Bishop Vincent Warner of the Episcopal Diocese of Olympia told the Seattle Times that Redding’s embrace of Islam has not been controversial in his diocese. Redding, who has been a priest for over 20 years, announced her new joint religious affiliation in an interview with the Diocese of Olympia’s newspaper.

“I was following Jesus and he led me into Islam, and he didn’t drop me off at the door,” Redding told the “Episcopal Voice,” “He’s there too.” Making no effort to disguise its topic, the article in the diocesan newspaper carried pictures of both a cross and an Islamic crescent, with the headline, “On Being Christian and Muslim.” The story was buried in the middle of the newspaper, on page 9, as though unexceptional.

Until recently, Redding was director of faith formation at St.
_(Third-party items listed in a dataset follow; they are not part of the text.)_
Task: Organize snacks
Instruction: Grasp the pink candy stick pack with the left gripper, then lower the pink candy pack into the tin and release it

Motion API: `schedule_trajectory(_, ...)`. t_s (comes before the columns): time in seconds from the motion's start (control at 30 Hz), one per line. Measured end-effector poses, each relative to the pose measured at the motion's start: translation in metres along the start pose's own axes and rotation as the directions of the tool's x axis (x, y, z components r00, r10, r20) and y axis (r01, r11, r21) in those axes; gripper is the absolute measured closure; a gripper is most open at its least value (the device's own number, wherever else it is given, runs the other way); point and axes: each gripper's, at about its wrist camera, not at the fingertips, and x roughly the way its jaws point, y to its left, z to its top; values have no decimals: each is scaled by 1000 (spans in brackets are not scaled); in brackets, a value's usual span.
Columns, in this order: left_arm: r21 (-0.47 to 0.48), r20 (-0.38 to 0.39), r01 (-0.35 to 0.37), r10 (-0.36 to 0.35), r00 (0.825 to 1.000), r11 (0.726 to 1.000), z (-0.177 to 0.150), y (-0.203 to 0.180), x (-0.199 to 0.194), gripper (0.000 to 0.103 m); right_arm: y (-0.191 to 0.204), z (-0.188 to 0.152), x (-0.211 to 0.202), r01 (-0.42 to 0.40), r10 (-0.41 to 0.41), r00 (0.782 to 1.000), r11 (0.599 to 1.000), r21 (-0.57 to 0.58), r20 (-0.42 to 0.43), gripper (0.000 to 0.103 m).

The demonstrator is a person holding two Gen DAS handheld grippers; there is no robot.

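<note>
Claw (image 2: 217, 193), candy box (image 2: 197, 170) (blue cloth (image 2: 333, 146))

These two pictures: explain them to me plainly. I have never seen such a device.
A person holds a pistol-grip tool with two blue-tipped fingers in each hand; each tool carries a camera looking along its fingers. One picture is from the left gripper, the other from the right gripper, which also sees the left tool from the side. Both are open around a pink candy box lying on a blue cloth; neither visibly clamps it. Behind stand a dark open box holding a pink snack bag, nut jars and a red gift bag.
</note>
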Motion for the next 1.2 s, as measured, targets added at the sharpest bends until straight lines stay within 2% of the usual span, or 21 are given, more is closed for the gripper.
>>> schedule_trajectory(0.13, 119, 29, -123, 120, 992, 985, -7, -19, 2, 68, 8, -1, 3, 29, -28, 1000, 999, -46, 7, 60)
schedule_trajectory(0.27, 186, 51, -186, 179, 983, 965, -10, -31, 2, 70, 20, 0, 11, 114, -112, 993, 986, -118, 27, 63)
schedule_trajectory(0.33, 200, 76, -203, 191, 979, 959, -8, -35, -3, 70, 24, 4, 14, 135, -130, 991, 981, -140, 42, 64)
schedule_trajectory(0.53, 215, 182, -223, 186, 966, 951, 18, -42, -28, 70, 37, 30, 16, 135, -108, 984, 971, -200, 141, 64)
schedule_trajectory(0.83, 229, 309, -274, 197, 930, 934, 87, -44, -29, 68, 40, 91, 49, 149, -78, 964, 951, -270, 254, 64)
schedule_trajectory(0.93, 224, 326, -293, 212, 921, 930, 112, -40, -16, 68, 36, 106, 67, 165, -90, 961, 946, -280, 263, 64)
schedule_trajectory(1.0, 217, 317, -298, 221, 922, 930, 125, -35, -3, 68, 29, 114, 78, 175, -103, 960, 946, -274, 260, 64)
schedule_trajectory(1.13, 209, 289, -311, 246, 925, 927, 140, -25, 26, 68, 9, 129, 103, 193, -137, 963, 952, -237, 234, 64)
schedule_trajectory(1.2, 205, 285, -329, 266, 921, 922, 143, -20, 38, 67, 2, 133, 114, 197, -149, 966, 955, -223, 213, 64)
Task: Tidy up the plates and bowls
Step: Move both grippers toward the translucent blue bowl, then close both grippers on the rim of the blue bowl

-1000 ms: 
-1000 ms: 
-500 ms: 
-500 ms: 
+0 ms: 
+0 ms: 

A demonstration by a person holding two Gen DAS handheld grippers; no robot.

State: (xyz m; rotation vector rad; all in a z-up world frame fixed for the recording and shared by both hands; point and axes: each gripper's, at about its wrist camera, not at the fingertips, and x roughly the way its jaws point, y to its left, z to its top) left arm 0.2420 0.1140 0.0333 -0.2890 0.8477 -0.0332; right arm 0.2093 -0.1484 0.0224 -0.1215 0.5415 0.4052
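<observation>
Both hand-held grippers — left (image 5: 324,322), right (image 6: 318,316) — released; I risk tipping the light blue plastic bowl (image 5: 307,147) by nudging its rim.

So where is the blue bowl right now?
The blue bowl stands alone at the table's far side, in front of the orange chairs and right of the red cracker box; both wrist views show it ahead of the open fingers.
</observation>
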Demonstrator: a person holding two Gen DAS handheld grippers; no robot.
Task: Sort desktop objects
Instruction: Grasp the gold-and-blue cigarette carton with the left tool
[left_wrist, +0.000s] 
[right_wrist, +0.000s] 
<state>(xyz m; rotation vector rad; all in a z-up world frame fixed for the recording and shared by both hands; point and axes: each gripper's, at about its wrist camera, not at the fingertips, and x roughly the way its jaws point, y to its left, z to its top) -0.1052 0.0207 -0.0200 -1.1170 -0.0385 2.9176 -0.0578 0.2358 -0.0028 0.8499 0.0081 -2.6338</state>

Mark’s Episcopal Cathedral, from which she was laid off because of budget cuts. The cathedral dean insists, believably, that Redding’s conversion to Islam was not a problem. She now worships both at the Al Islam Center of Seattle and at St. Clement’s Episcopal Church. This Fall, Redding will begin teaching graduate courses in theology at Seattle University, where she also hopes to start an institute on the “Abrahamic faith traditions.”

“I want to concentrate on the three Abrahamic faiths because I believe our dysfunction has led to killing and intolerance and war,” Redding shared in an interview with the Seattle Times’ blog. “I think we need to begin with one another.”

Redding recounted that friends tell her “you just glow” ever since her conversion to Islam. “Let’s see how big God really is,” she explained of her joint religious affiliation.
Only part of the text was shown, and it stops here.